You can make disapproval work in most situations; you just need a reason one character doesn’t approve. If you’re willing to make them a jerk, that makes it easier. While secrets motivated by disapproval might last a while, it’s probably not a strong enough motivation for a high-stakes problem.

7. Previous Lies

If one or both of the characters have previously lied, they might continue to hide information to preserve that lie. For instance, let’s say you use the disapproval solution above, and a character sneaks off at night to do something risky against the other’s orders. Naturally, something goes wrong, creating another problem they need to solve. If possible, the lying character will try to solve the problem without letting the other person know what happened.

The beauty of this motivation is that it allows you to chain together a series of lies that keep getting bigger, making the issue slowly get out of hand even while giving the lying character more incentive to keep it secret. However, if someone other than the lying character could get hurt, that’s when it breaks down. Only a selfish character will risk the safety of others just to keep themself from being revealed as a liar. So this solution is usually limited to low-stakes stories.

8. Protecting Someone

Do you need a reason for a protagonist to keep a secret even if other people could get hurt? Then it’s time to pull out the big guns. Characters can get away with a lot more bad behavior if they are doing it to protect someone else.

Of course, you’ll need a side character to protect – ideally a family member or another loved one. Then, there has to be a strong chance this loved one will face serious consequences if the truth is revealed. Generally, that means the character broke the law or otherwise got themself into trouble. However, the secret keeper might also be breaking the law to bring the loved one medicine or something similar.

It may be a little tricky to figure out how revealing important secrets will get the loved one in trouble. On top of that, if the body count gets too high, keeping the secret could still look bad. However, if those things are accounted for, this motivation is very robust.

9. Privacy

Many situations are sensitive enough that people won’t want to talk about them. This could be because the topic is upsetting – perhaps it involves a traumatic incident in their past. The character could also be involved in something that will make them less popular with others. For instance, politicians may not want people to know they were off getting high somewhere. Extremely personal information, such as medical decisions that would be constitutionally protected if the government followed the will of the people, are also by nature private.

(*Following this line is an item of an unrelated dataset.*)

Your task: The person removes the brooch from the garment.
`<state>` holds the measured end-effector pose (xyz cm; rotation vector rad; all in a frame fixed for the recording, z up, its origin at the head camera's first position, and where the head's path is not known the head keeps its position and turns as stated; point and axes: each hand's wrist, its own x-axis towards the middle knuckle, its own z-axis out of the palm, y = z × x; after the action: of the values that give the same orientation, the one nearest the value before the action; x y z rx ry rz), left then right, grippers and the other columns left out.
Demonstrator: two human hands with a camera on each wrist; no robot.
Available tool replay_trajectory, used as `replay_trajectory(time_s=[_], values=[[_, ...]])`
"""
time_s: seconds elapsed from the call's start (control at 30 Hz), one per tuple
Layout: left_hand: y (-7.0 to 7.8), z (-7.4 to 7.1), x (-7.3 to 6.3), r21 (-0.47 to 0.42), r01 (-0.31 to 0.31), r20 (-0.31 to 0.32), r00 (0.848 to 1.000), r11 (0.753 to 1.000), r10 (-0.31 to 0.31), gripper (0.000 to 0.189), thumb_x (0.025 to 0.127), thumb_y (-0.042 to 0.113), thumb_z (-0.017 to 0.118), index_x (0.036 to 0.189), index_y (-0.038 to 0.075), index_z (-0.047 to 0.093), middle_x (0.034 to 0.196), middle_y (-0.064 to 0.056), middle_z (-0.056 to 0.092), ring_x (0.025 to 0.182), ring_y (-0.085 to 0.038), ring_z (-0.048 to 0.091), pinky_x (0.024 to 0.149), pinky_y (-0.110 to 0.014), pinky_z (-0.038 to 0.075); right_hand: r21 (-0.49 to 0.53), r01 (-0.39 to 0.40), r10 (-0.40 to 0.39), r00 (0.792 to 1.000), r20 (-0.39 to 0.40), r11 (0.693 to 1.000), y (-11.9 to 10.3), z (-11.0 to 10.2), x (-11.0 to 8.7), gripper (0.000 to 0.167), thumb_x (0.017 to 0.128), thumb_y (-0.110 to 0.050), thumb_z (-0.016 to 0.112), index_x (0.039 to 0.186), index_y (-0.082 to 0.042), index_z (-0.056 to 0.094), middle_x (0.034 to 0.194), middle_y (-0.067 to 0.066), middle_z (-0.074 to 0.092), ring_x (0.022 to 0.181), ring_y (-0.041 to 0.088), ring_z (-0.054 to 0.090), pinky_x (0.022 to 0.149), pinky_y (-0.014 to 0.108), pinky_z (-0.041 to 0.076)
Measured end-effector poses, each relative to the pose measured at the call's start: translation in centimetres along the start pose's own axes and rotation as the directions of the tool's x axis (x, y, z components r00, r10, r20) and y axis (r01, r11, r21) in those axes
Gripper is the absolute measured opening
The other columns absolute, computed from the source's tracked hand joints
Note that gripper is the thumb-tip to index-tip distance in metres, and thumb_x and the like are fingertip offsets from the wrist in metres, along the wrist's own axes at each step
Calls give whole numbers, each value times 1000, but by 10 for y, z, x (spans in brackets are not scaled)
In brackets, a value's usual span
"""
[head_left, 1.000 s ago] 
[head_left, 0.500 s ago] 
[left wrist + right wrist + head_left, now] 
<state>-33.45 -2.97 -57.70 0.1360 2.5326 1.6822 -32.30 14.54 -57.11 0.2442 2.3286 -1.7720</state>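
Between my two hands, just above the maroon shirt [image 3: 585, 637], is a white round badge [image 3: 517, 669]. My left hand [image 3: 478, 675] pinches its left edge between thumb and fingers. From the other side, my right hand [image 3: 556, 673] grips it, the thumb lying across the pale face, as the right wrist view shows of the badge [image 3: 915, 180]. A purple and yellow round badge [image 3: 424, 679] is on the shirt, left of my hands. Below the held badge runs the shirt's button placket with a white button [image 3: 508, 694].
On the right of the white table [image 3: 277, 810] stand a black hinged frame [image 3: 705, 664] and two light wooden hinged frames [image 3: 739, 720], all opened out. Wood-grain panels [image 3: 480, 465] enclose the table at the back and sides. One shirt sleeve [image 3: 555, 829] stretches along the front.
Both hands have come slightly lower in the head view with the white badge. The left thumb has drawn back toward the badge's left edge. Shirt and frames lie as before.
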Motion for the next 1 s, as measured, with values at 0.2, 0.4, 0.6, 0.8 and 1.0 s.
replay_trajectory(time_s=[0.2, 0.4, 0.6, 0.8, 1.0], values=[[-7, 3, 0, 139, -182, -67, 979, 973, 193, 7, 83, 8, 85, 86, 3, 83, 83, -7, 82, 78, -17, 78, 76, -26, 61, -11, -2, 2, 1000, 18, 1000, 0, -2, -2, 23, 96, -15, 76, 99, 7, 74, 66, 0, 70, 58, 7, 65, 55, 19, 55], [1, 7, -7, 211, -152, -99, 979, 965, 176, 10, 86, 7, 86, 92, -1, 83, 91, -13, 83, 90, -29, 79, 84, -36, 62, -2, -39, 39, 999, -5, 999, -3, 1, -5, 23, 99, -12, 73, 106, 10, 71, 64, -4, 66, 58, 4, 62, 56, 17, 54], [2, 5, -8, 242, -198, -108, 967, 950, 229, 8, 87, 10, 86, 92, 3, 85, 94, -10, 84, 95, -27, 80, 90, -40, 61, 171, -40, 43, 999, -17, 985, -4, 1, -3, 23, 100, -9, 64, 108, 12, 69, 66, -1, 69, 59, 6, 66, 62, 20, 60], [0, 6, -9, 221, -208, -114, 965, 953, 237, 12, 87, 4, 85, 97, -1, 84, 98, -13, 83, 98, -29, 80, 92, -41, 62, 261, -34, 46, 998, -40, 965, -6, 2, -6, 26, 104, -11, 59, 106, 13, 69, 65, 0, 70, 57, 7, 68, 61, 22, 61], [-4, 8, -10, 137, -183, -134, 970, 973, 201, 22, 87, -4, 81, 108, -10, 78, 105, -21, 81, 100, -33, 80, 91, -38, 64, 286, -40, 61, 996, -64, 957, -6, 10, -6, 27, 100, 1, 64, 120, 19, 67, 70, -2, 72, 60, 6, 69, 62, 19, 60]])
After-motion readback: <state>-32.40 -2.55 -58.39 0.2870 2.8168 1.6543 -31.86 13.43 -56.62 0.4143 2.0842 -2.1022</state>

If the information you need a character to withhold is tangled up in this private situation, the character will be more reluctant to disclose it. However, unless the character will face significant repercussions if their private information is revealed, such as being jailed for exercising control over their own body, this one works better for concealing individual clues or lower-stakes scenarios.

10. Personal Drama

Characters can also stop talking because they are angry at one another. On the downside, this doesn’t work very well for high-stakes scenarios. But on the upside, your drama doesn’t need to be related to the information characters are withholding. They can have a blowup over anything and then refuse to speak until the other person gives them a convincing apology. That means this option may be easier to fit into an existing story. If you need ideas for an argument, I have a list of options for personality clashes.

Communication breakdowns work great in many stories, particularly light and short ones. However, relying on them will restrict our ability to raise tension when we need to. Save yourself the headache by avoiding that where you can.